Le 20 mars 1920, après 120 années d’omniprésence dans l’île, les héritiers Kerveguen vendent leurs possessions, 10 000 hectares de terre et toutes les usines, pour la somme de 12 millions de francs à la Société Foncière Maurice-Réunion Limited. Robert, représentant de la quatrième génération quitte pour toujours La Réunion pour vivre une vie de château à Vigny dans le Val d’Oise.
Ne restent plus sur l’île comme traces de cette grande famille de planteurs aux racines léonardes que des ruines d’usines (Langevin, Piton Babet), un entrepôt à Saint-Pierre, de prestigieuses maisons de maîtres (la maison Bel-Air au Tampon, château Lauratet et la Villa Repiquet à Saint-Denis), le nom Kerveguen est aussi donné à des rues, un hôtel, une résidence, un restaurant, une célèbre salle de concerts, un coteau du cirque de Cilaos…
Ah j’oubliais, le patriarche de cette dynastie, le grand-père de Gabriel, se nommait Hervé Le Coat de Kerveguen (1728-1781). Il était sénéchal de Daoulas (Daoulaz) dans le Finistère. Pas étonnant avec de telles racines que la saga Le Coat Kerveguen puisse évoquer une version coloniale de l’interminable feuilleton télévisé Dallas.
Notes :
1) Un autre article s’attardera sur ce Denis-François K/veguen.
2) 65 373 esclaves sur 6563 propriétés recensés en 1848 (une dizaine d’esclaves en moyenne par propriété.K/veguen, en possède donc cent cinquante fois plus !)

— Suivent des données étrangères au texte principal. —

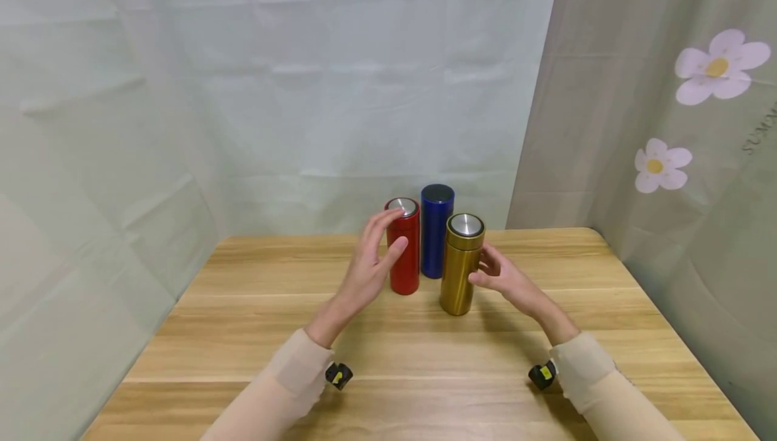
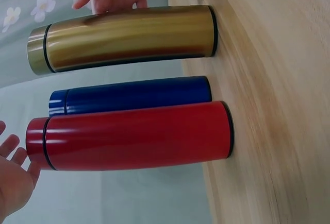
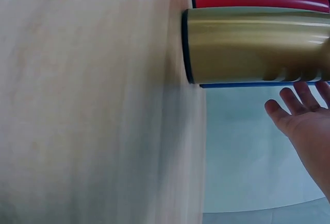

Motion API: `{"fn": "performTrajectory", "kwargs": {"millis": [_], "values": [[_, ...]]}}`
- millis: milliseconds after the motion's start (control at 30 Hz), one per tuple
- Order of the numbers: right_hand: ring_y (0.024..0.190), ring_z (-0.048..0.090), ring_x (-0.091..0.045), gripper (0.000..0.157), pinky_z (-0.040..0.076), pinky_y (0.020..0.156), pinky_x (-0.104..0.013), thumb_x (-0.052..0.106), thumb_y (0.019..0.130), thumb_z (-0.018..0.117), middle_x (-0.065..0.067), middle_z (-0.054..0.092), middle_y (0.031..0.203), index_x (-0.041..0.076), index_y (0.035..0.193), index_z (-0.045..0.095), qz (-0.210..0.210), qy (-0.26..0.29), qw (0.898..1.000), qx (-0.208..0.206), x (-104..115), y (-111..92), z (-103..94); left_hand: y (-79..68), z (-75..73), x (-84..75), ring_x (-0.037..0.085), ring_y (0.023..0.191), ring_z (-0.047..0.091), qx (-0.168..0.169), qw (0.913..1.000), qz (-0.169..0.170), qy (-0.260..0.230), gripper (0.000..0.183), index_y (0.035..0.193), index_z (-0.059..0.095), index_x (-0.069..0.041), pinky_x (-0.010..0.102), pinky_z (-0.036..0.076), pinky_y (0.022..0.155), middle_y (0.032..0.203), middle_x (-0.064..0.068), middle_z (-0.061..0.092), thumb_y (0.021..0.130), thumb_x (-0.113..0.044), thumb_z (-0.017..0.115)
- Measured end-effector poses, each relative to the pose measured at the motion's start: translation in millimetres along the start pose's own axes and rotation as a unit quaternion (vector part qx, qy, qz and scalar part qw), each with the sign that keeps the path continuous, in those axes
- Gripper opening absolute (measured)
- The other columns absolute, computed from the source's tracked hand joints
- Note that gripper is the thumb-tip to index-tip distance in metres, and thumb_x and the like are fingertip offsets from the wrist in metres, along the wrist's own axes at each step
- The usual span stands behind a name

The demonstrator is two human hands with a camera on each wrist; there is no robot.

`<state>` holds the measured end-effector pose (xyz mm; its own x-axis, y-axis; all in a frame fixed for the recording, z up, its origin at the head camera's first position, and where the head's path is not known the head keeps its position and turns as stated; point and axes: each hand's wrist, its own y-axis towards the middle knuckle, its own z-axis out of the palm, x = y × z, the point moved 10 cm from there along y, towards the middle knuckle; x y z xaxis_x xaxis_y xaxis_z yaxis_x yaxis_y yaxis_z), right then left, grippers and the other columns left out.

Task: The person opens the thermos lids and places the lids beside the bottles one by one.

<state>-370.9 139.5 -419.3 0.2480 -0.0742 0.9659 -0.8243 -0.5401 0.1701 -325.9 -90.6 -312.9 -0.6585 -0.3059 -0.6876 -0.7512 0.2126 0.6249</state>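
Three thermos bottles stand upright, close together on the wooden table. The red thermos [image 1: 404,259] is on the left, the blue thermos [image 1: 434,239] behind, and the gold thermos [image 1: 459,276] nearest on the right. My left hand [image 1: 371,255] is beside the red thermos, fingers spread around its upper part without gripping; in the left wrist view its fingertips [image 2: 20,156] are close to the lid, though contact is unclear. To the right of the gold thermos, my right hand [image 1: 506,286] has loosely bent, spread fingers [image 3: 304,98] near or touching its side. Blue is mostly hidden in the right wrist view.
The wood-grain table [image 1: 388,387] ends at a back edge just behind the bottles. Pale cloth [image 1: 340,90] hangs behind and to the left, and a flower-printed curtain [image 1: 607,124] hangs on the right. Small black devices sit at both wrists.
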Motion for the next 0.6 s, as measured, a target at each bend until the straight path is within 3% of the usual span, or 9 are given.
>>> {"fn": "performTrajectory", "kwargs": {"millis": [200, 433, 600], "values": [[0.152, 0.027, -0.046, 0.089, 0.023, 0.122, -0.063, 0.031, 0.097, 0.075, -0.025, 0.033, 0.163, 0.004, 0.163, 0.023, 0.007, -0.002, 1.000, 0.000, -7, 0, 3.1, -1.6, 4.2, -2.2, 0.020, 0.148, 0.037, 0.002, 1.0000, -0.004, 0.003, 0.048, 0.153, 0.050, -0.014, 0.058, 0.031, 0.120, 0.158, 0.002, 0.044, 0.108, -0.028, 0.057], [0.150, 0.032, -0.046, 0.086, 0.028, 0.120, -0.063, 0.028, 0.098, 0.074, -0.025, 0.036, 0.161, 0.004, 0.164, 0.024, 0.017, -0.012, 1.000, 0.001, -17, 0, 6.4, -3.0, 10.0, -7.6, 0.023, 0.141, 0.043, 0.008, 1.0000, 0.001, -0.006, 0.048, 0.151, 0.051, -0.011, 0.057, 0.045, 0.110, 0.155, 0.002, 0.046, 0.106, -0.026, 0.060], [0.148, 0.036, -0.047, 0.085, 0.033, 0.118, -0.063, 0.031, 0.097, 0.074, -0.026, 0.039, 0.158, 0.003, 0.162, 0.027, 0.020, -0.016, 1.000, -0.002, -19, 0, 9.2, -3.9, 16.7, -11.4, 0.025, 0.140, 0.044, 0.014, 0.9998, 0.003, -0.011, 0.049, 0.151, 0.051, -0.010, 0.058, 0.046, 0.109, 0.156, 0.004, 0.045, 0.107, -0.031, 0.058]]}}
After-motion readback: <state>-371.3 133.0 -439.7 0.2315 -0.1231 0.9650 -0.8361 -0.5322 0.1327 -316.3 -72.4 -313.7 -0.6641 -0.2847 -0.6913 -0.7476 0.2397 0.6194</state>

3) D’après Dominique Vandanjon-Herault (5 janvier 2023). L’indemnisation après l’abolition de l’esclavage de1848. Une sucrerie à Bel Air. Consulté le 21 novembre 2024 à l’adresse https://doi.org/10.58079/lwuw
4) Histoire d’une dynastie insulaire les K/Veguen avant les de K/Veguen- Philippe Pluchons/dir.Wanquet-Université de La Réunion
5) Gabriel de Kerveguen, le « Rockefeller des tropiques » (II) devirisillustribusblog Blog de biographies historiques [ISSN 2650-6289] 9 décembre 2017 GWENNHADU.